A memória nos revela, como filme, pedaços esquecidos de nossa vida. Vejo-me de calças curtas em Diamantina, saindo de um parque de diversões e o som da praça tocando uma canção de Luiz Vieira, Menino de Braçanã: “É tarde, eu já vou indo, preciso ir embora, té manhã; mamãe, quando eu saí, disse meu filho não demora em Braçanã”. Essa é uma característica da música, linguagem universal que é trilha sonora da existência de quase todo mundo. Mas existe gente, como o poeta João Cabral de Melo, que dizia detestar o que a tantos agrada.
Como não recordar a tristeza que senti ao pegar, junto com minha mãe e irmãos, o ônibus que nos traria definitivamente para Belo Horizonte? Ao longo das quase 12 horas de viagem por estrada de terra, vim cantando coisas que ouvia na Rádio Nacional.
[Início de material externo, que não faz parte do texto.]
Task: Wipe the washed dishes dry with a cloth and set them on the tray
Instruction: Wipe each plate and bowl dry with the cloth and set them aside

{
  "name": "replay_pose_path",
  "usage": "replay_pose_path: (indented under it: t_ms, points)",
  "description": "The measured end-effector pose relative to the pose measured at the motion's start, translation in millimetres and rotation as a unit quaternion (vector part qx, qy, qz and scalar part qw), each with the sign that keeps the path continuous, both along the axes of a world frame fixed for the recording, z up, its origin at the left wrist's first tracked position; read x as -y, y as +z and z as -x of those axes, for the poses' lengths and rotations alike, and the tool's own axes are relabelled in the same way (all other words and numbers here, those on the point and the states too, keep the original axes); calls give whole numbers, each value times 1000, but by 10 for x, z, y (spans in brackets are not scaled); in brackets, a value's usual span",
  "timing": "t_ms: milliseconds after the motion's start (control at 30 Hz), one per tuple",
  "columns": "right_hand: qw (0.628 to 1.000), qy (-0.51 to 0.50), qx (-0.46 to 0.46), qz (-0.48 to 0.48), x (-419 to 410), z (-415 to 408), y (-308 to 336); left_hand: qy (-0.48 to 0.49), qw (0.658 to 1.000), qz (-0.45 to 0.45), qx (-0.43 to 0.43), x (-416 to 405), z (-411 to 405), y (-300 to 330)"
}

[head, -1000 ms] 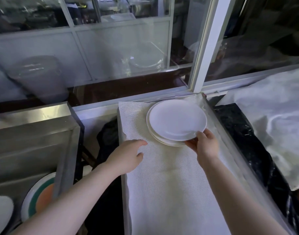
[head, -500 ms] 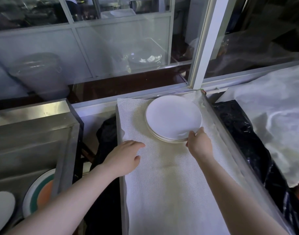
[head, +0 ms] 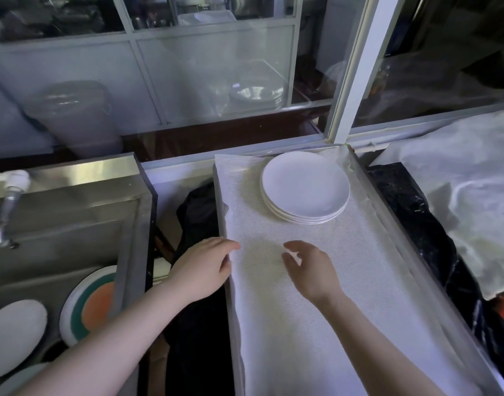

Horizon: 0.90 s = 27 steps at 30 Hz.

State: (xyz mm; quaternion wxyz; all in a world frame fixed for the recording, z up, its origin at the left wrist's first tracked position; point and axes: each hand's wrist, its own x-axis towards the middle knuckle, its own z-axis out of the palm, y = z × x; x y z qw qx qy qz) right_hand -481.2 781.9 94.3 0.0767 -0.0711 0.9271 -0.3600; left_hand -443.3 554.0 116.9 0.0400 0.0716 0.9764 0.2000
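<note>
Plates, white and plain, sit stacked (head: pixel 305 187) at the far end of the tray (head: pixel 388 224), on the white woven cloth liner (head: pixel 316 324) that covers its floor; at least 3 rims show at the stack's near edge. Neither hand touches the stack. The right hand (head: pixel 312 271) hovers over the liner nearer the person, well short of the plates, its fingers (head: pixel 292 247) loosely curved and grasping nothing. The left hand (head: pixel 200 270) rests at the tray's left rim, fingers relaxed against the liner's edge; whether it presses or only touches I cannot tell.

By my reading, 1 plate's cycle is finished and the step in hand is the turn toward the next dish. More wait in the steel sink (head: pixel 73 224) to the left: a white plate (head: pixel 12 335) and a plate with a green ring and orange centre (head: pixel 87 304), leaning against the sink's right wall. A tap (head: pixel 7 207) stands at the sink's far left.

The next move likely calls for a reach left into the sink and a firm hold on a possibly wet rim. No drying cloth shows in either hand, so one must be found first.
</note>
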Motion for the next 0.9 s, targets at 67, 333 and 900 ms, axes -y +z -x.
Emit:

Especialmente uma ocupou o meu tempo, Recuerdos de Ypacaray: “una noche tíbia nos conocimos junto al lago azul de Ypacaray”. Menino, eu chorava, mentalmente, a certeza de que estava perdendo algo valioso, aquela vida folgada de brincadeiras e amizades, em troca de outro ambiente que, por desconhecido, parecia-me assustador.
A realidade, porém, foi muito melhor do que eu esperava e logo já tinha novos amigos, novos jogos e outras canções. Encontrei aqui, nessa cidade, um belo horizonte. Correndo para cima e para baixo, nas ladeiras, atrás de bola, suando em busca de gols e vitórias nas peladas diárias, eu escutava o som que vinha das casas. Dorival Caymmi, violão e voz entoando sua saudade da Bahia.
Na trilha sonora pessoal nem sempre importa a qualidade do que ouvimos. Mais importante é o acontecimento, o fato, a situação que vivemos no momento em que a canção surge no ar. Não posso, por exemplo, ouvir Call me sem me lembrar de minha namorada e mulher. Era o que tocava no tempo de nossos primeiros encontros.
E assim, de música e com música vou vivendo. Se ela é vital para mim, sei que é indispensável para a maioria das pessoas. E fico chateado quando me deparo com grandes organizações, órgãos de comunicação que têm na música um elemento essencial para que produzam suas novelas, filmes e uma infinidade de programas de entretenimento, empresas que tiram daí seus lucros enormes e merecidos – não consigo entender que seja civilizado o fato de elas não pagarem o que lhes é cobrado por utilizar o que não lhes pertence. Se não querem pagar, que não usem a criação, o talento e as vozes de compositores, cantores e músicos. Será que, sem música, teriam o público de hoje?